In the paintings of František Matoušek, the town of Litomyšl becomes a living fabric. It breathes within the Monastery Gardens, which the artist has consciously stripped of the iconic sculptures of Olbram Zoubek to reveal them in their familiar but never-before-seen guise: as a composition of light, snow, and empty space. It pulses beneath the arching slide at the water park; it flows along the Loučná River, whose reinforced banks form a natural amphitheater; it pauses by the geometry of the footbridge spanning the busy road, where everyday movement is transformed into rhythm. The new Church of the Brethren spreads low along the ground – focused, almost ascetic.

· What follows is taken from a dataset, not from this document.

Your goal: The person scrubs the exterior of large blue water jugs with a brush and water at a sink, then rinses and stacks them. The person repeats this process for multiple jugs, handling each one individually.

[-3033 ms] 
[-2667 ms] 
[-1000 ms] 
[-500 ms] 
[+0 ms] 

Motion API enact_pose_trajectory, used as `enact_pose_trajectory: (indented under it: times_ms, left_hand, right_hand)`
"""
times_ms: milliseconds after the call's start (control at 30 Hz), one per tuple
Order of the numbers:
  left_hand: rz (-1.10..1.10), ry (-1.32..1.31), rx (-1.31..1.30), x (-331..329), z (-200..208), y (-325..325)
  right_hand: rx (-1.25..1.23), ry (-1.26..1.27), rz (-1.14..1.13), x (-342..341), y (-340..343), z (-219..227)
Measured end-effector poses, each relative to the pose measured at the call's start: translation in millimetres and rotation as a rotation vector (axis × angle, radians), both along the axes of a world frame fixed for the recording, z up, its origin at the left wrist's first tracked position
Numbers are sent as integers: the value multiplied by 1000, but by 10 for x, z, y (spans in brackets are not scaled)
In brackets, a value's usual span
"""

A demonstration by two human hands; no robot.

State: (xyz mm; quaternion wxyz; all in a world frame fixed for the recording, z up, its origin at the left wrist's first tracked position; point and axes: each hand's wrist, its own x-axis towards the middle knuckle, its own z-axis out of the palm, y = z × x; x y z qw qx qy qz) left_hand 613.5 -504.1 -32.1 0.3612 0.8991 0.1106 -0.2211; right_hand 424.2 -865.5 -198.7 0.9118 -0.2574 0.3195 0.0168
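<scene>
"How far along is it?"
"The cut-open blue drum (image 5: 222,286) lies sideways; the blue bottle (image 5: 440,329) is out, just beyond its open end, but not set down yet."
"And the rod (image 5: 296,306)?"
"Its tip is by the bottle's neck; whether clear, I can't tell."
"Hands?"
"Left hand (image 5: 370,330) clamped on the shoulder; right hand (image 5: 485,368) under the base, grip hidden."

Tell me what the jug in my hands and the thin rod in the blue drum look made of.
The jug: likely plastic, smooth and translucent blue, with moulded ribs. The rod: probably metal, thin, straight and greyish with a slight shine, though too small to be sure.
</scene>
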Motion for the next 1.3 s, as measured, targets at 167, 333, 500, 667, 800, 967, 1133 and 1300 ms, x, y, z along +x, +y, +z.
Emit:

Its strength rests not in reaching upward, but in its calm presence. Zdeněk Fránek, the architect of this sacred building, appears in the collection of portraits as a real face, as a person who has become part of a lived mythology. He is personified and made visible to a degree that is unusual. The architect becomes more than just a name behind a project; he is a human being whose constantly evolving way of thinking takes on a tangible form. In one of the paintings, Fránek’s Invisible Tower, a monumental sculpture on Smetana Square that reflects its surroundings, becomes a metaphor for the city itself, accepting new things but also sometimes resisting them. It is a surface that takes in the world and returns it in an unexpected way.
Another painting captures the landscape intervention by the Dutch architect Winy Maas, who installed a giant mirror on the top of a hill in Kopal Park. It reflects the sky, the trees, the city, and even the painter himself. Matoušek does not reproduce the reflection literally, but translates it into his own painterly vision, expressed via his distinctive technique. The collection also includes vertical paintings of the Madonna of Osík, which was exhibited several years ago in the crypt of the Church of the Discovery of the Holy Cross. The motif of this ancient monument introduces a mesmerizing spiritual undertone into the gallery space. A fundamental truth dawns upon us: Litomyšl is Litomyšlbecause it is more than just a collection of buildings – it is a space of memory and faith.
LITOMYŠLPOLIS is neither painted urbanism nor documentary. It is a portrait of a city. In the paintings of František Matoušek, Litomyšl does not become a celebrated symbol. It becomes a face.